People in Manipur from any community should not stop celebrating the festivals - if they must, in a muted way due to the circumstances - just because they have suffered extreme violence, a Delhi-based representative of a valley-based civil society group told NDTV.

"Balancing the current sentiment and ensuring the state's biggest festival is celebrated with the objective of telling the women in relief centres that the entire community, across the world, is with them, is what we should do.

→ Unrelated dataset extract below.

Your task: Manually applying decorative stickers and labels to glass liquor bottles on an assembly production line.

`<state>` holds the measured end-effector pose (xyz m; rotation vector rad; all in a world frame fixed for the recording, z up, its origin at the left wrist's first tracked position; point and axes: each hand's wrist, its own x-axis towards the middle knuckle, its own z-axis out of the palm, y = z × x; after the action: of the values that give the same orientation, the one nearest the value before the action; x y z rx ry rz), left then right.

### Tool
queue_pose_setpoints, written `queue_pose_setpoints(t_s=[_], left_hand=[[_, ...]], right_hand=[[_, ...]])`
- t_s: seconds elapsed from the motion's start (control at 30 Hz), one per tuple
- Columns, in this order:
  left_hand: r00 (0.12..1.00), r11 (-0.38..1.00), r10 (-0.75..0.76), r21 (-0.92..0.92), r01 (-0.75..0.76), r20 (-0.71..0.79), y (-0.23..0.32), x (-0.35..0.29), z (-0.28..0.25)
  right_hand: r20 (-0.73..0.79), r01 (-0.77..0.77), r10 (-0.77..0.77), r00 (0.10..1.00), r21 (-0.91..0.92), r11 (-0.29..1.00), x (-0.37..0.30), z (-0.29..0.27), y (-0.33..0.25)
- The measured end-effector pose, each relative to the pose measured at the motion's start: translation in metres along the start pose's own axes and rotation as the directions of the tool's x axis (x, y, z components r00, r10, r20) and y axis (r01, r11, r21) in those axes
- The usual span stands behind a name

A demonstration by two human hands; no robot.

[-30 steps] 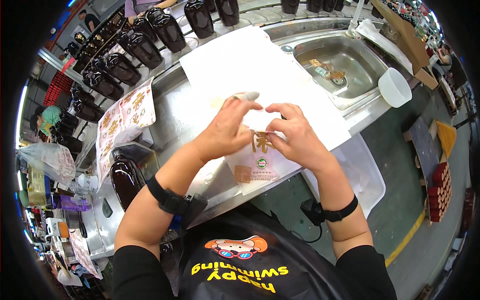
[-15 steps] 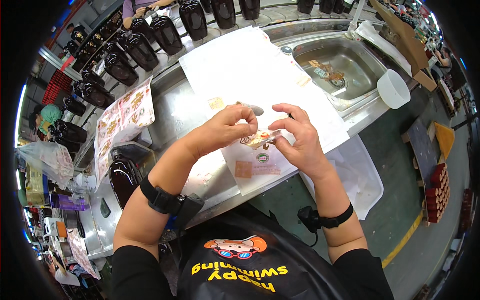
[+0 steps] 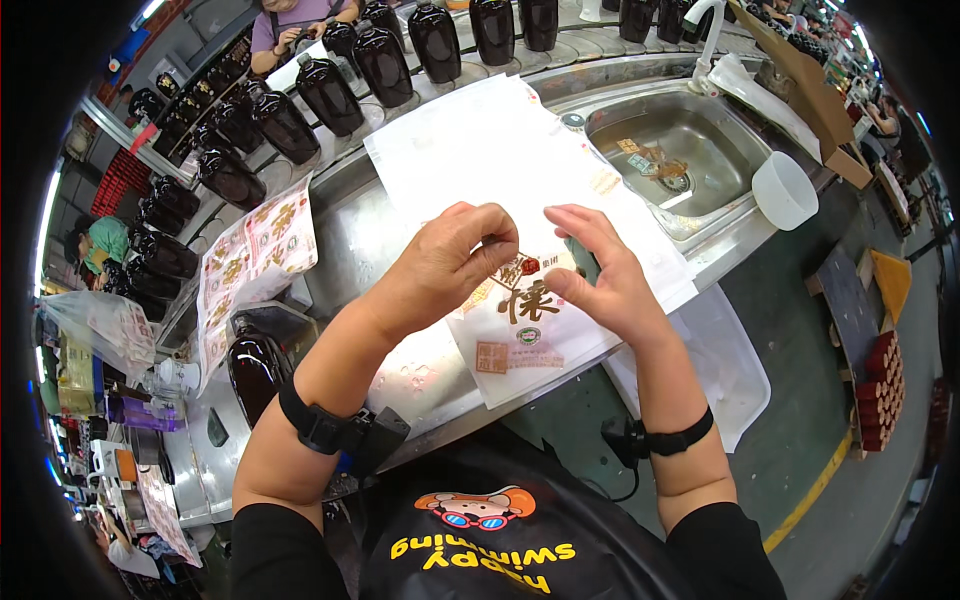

Celebration is one way of us telling those who have committed ethnic crimes that innocent people will not be silenced," said the representative of Meitei Heritage Society, requesting anonymity due to alleged harassment on social media.

The ethnic violence in Manipur has killed over 180 people and left thousands internally displaced.

Though the Manipur ethnic clashes between the Kuki tribes and the Meiteis is said to be over the Meities' demand for inclusion under the Scheduled Tribes category, many leaders including Union Minister Home Minister Amit Shah and Foreign Minister S Jaishankar have said entry of illegal immigrants is one of the main factors behind the unrest in the northeast state, which is ruled by the BJP.

The National Investigation Agency (NIA) has said it is looking into an alleged transnational conspiracy involving terror groups hiding in Bangladesh, Myanmar and Manipur to exploit the ethnic violence in the northeast state.